A table may contain any number of rows, and a row within a table may contain any number of data elements, with the restriction that all data elements must be atomic, i.e. they must be defined at their lowest possible level of decomposition, they must be nonrepeating, and they must be uniquely named within a table. Each table must have a data element column(s) defined as a primary key, to permit each row tobe uniquely identified, and the primary key field of each row must contain a unique value: all occurrences of a data element within a given column of a table must be identically defined and must contain a data value or a null entry. Each row of a given table must have an identical set of data elements.
Tables may be related, or joined in any sequence, any table may start the sequence of joins, and a table may be joined to itself. Any number of tables (Figure 19-7) may be related together, provided that each table, or each pair of tables. to be joined has a column of data that is identical in definition and is populated from an identical range of values (or domain).
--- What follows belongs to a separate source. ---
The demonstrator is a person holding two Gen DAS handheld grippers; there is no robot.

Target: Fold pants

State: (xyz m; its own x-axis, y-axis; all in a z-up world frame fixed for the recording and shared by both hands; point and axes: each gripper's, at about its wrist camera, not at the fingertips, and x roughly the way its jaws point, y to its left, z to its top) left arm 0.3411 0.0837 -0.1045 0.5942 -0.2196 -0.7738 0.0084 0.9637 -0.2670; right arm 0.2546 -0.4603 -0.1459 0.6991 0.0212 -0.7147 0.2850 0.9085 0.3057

Any given table can be directly joined with only two other tables at any one time and the tables must be connected in sequence, although the sequence of table joins is immaterial.
The relational model is most effective when:
Translating attributes into Records
The entity based data model calls for the representation of each distinct attribute for each entity (Figure 19-8) and each relationship. An attribute may be a descriptor or an identifier or it may be some physical characteristic - a record of some action taken or a status descriptor. Generally, an attribute refers to a distinct category of data or information of interest about the entity, or some category of data that describes or qualifies a relationship. An attribute should not be equated to a data element, although in some cases a single data element may suffice to describe the attribute. Generally, an attribute will require more than one data element for full definition.
Relationships usually have very few (Figure 19-9) attributes, although a complex relationship may have as many as a dozen or more. Entities, on the other hand, may have several dozen (Figure 19-10) attributes. The number of attributes depends on the level of interest that the firm has in the entity, the number of things the firm must know about the entity and , more importantly, how the attributes were named and defined (the number of data elements needed to store the desired information (Figure 19-11) about the attribute).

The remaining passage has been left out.